When parallelizing an application, the ideal speedup is speeding up by the number of processors. This is limited by two things: percentage of the application that can be parallelized and the cost of communication. Amdahl's law takes into account the former but not the latter.

a. What is the speedup with N processors if 80% of the application is parallelizable, ignoring the cost of communication?

b. What is the speedup with 8 processors if, for every processor added, the communication overhead is 0.5% of the original execution time.

c. What is the speedup with 8 processors if, for every time the number of processors is doubled, the communication overhead is increased by 0.5% of the original execution time?

d. What is the speedup with N processors if, for every time the number of processors is doubled, the communication overhead is increased by 0.5% of the original execution time?
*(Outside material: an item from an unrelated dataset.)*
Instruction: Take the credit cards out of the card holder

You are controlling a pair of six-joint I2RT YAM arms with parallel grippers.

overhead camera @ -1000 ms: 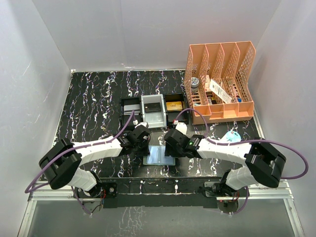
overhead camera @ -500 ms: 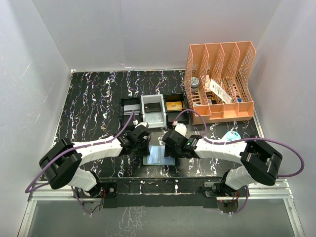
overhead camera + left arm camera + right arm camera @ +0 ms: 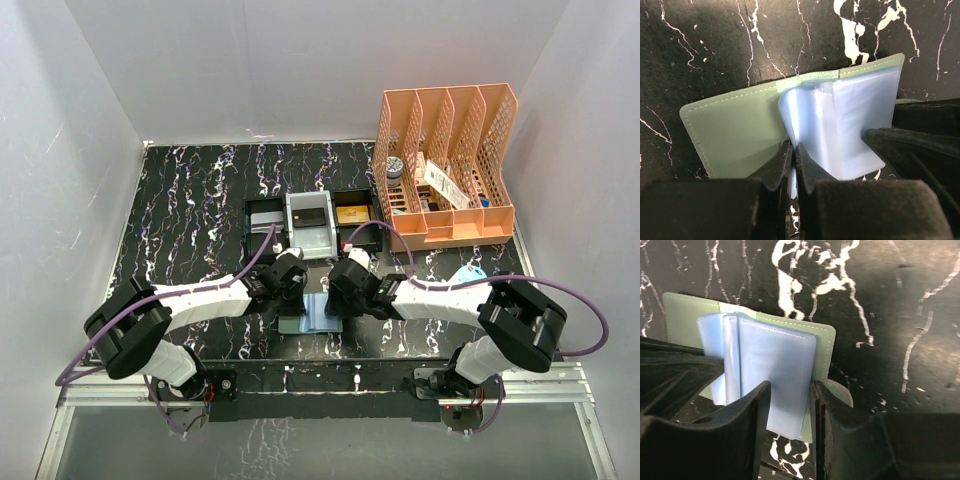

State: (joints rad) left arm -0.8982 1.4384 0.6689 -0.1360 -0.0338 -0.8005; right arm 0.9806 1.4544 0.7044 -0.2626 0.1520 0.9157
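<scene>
A soft sage-green bifold card holder (image 3: 318,312) lies open on the black, white-veined marble-pattern table (image 3: 190,220), close to the near edge and just in front of a row of black and white rectangular trays (image 3: 262,215). Both arms reach in over it from either side. The left wrist view shows the green cover spread flat to the left, with a fan of pale blue, translucent plastic sleeves standing up from the spine. The left tool (image 3: 793,147) is clenched almost completely, with a thin pale sliver of sleeve between its fingertips. It seems to hold one leaf up and apart, probably so the pockets open for searching. The right tool (image 3: 790,390) comes from the opposite side with its fingers parted, straddling the lower edge of the sleeve stack. It looks placed either to steady the holder or to take whatever the pocket offers, and whether it presses on the plastic cannot be told. No credit cards are visible inside the sleeves, which look cloudy and may hide them. A dark rectangle lies in the white tray (image 3: 310,240), but it is too small to identify. A peach-orange plastic file organiser (image 3: 445,225) stands at the far right, well apart.
</scene>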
e. Write the general equation that solves this question: What is the number of processors with the highest speedup in an application in which P% of the original execution time is parallelizable, and, for every time the number of processors is doubled, the communication is increased by 0.5% of the original execution time?

### **\*\*\*APPENDIX A - INSTRUCTION\*\*\***

### **11.** [9 = 3 x 3]

For each of R, I, J type instructions:

a. draw its encoding format with each field marked;

b. explain the meanings of each field;

c. provide an example instruction and explain its operations.

### **12.** [7 = 1 x 7]

Please describe the meaning of the following addressing modes and provide an example instruction for each.

a. Immediate

b. Displacement

- c. Register indirect
- d. Direct or absolute
- e. Memory indirect
- f. Scaled
- g. PC-relative or position independence

### 13. $[6 = 2 \times 3]$

For the following assume that values A, B, and C reside in memory. Also assume that instruction operation codes are represented in 8 bits, memory addresses are 64 bits, and register addresses are 6 bits.

For each instruction set architecture shown in Figure A.2 (*stack, accumulator, register-memory, register-register*), how many addresses, or names, appear in each instruction for the code to compute C = A + B, and what is the total code size?

### 14. $[6 = 2 \times 3]$

Consider the following fragment of C code:

for (i = 0; i <= 100; i++)

{ A[i] = B[i] + C; }

Assume that A and B are arrays of 64-bit integers, and C and i are 64-bit integers. Assume that all data values and their addresses are kept in memory (at addresses 1000, 3000, 5000, and 7000 for A, B, C, and i, respectively) except when they are operated on. Assume that values in registers re lost between iterations of the loop.

- a. Write the code for MIPS.
- b. How many memory-data references will be executed?
- c. What is the code size in bytes?

### **15.** [2 = 2 x 1]

Our favorite program runs in 10 seconds on compute A, which has a 4 GHz clock. We are trying to help a computer designer build a computer, B, that will run this program in 6 seconds. The designer has determined that a substantial increase in the clock rate is possible, but this increase will affect the rest of the CPU design, causing computer B to require 1.2 times as many clock cycles as computer A for this program.

What clock rate should we tell the designer to target?

### \*\*\*APPENDIX C - PIPELINE\*\*\*

#### **16.** $[2 = 1 \times 2]$

What are two major benefits of the multi-cycle datapath over the single-cycle datapath?

### 17. $[16 = 2 \times 1]$

Please list the types of exceptions that might arise in various stages of a five-stage pipeline?

### **18.** [2 = 1 x 2]

a. Please describe the two-memory technique that eases pipeline design.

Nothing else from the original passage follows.